July 10 will probably be Choo Shaun Ming's biggest day of his life. While his peers are busy with studies, video games and parties, the 23-year-old National University of Singapore (SUS) student has been busy with the other form of 'party' -- contesting in Singapore General Election 2020 on July 10.
The youngest candidate of GE2020 will contest for the newly formed Progress Singapore Party (PSP) from the Chua Chu Kang GRC which has over 106,000 voters. It has been a stronghold of the ruling People's Action Party (PAP). In his big jump to the city-state's political landscape, he will have 70-year-old former Airforce colonel Francis Yuen, 67-year-old Abdul Rahman Mohamed, and 57-year-old Tan Meng Wah as his teammates.

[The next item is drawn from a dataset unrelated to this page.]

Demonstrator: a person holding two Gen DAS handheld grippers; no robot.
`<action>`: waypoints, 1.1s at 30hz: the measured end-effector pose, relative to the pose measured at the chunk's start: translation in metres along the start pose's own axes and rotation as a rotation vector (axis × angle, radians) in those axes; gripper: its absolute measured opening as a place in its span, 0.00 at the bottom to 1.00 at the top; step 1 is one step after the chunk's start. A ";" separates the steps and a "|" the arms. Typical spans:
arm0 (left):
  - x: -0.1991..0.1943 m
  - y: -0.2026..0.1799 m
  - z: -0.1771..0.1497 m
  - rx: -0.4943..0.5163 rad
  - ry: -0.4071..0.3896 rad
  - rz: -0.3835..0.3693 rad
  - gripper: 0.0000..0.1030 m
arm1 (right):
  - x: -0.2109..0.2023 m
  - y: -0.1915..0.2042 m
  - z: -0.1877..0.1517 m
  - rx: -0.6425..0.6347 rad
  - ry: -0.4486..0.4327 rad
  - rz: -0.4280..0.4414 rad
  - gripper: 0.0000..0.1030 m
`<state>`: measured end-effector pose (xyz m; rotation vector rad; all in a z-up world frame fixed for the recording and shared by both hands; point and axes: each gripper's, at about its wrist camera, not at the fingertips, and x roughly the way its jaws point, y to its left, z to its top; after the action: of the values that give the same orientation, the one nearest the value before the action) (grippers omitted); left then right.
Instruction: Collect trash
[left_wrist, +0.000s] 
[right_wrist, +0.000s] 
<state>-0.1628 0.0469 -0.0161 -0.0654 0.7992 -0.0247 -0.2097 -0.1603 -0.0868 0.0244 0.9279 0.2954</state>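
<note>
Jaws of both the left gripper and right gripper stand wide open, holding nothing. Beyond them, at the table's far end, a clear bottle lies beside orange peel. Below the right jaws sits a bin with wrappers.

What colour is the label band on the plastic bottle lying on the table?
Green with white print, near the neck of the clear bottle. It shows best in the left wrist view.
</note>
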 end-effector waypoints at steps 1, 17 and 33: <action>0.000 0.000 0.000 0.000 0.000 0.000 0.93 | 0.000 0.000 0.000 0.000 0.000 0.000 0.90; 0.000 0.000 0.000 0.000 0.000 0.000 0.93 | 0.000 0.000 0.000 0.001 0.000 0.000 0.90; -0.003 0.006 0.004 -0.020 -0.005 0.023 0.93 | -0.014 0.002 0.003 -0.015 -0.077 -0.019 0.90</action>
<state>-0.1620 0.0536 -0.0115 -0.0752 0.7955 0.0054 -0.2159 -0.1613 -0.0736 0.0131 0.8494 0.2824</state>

His strong opposition will be from PAP line-up consisting of Health Minister Gan Kim Yong, Senior Parliamentary Secretary, Ministry of Education, Low Yen Ling, lawyer Zhulkarnain Abdul Rahim and banker Don Wee.
Fresh Blood, Fresh Enthusiasm
Although PSP is headed by veteran politician Dr Tan Cheng Bock, Ming is the new face the party is banking on to attract the young voters. Ming may not be experienced but he brings an unpolluted fresh air to politics that Singaporeans may just get along with despite a formidable-looking PAP line-up. And even if he doesn't get a desirable result, the undergraduate law student will still garner a massive experience which he might not have inside a classroom.

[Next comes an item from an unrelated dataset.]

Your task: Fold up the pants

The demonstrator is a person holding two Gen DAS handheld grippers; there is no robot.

And Ming is not taking the opportunity lightly. He knows how apathetic the young generation of Singapore is to politics and wants to change the perception by representing them in the Parliament.
"I get a strong sense of apathy. To me, the ideal view of Singaporean society is one where we value different talents and skills as equally as we do that of academic success. I may be young now but I believe it is a duty of every Singaporean to step forward," he said.

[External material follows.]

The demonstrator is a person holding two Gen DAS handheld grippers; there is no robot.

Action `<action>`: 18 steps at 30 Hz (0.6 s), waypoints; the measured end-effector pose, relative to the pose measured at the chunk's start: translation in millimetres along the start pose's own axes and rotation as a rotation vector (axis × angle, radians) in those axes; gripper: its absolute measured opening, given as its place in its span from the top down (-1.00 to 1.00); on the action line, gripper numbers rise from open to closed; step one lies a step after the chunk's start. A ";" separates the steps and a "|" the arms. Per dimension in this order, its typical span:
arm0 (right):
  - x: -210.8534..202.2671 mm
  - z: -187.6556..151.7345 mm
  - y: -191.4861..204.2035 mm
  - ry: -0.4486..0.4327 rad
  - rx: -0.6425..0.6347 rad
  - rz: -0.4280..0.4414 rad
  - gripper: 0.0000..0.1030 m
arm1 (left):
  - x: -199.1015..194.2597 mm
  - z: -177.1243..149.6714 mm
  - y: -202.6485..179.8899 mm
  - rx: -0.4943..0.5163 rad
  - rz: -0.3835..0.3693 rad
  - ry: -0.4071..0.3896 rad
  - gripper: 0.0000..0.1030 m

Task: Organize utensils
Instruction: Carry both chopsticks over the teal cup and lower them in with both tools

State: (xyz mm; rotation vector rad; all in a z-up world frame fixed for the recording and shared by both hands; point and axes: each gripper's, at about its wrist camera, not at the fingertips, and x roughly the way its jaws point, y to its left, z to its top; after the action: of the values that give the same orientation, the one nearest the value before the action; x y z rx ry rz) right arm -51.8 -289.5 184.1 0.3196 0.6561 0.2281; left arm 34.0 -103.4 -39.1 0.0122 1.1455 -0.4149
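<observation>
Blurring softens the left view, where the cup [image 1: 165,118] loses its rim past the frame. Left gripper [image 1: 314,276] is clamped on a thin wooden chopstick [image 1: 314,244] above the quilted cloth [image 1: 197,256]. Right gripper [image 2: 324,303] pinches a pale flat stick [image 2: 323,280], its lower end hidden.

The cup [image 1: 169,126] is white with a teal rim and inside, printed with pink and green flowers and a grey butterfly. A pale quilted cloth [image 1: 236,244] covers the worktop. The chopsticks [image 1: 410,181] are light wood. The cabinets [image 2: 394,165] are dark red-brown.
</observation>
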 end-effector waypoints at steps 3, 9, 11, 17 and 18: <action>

For PSP, which is contesting the election on providing jobs for Singaporeans during the economic crisis due to the Coronavirus pandemic, it will be a difficult battle to win even though their slogan says "you deserve better" in their manifesto. Singaporeans in the midst of the crisis may lean on incumbency and that wave is something difficult for PSP to go against, at least in the Republic.
For PAP candidates, most of them are experienced and are seeking re-election to get a fresh mandate so that they can start rebuilding the nation which is still fighting the Coronavirus pandemic.
In the past, PAP had no trouble dealing with a challenge from opposition, winning with 77 percent mandate in 2015 against People's Power Party. In 2011, when Chua Chu Kang was a five-MP constituency, PAP managed to fend off the challenge from National Solidarity Party with 61 percent of votes.
This time, with COVID-19 still in people's minds, Yong wants a strong mandate to unite people in fighting the pandemic. "We know that it will take some time for COVID-19 to resolve and for the economy to recover. So, it's important for us to have a strong mandate to unite the people in the fight against COVID-19 and also beyond it," he added.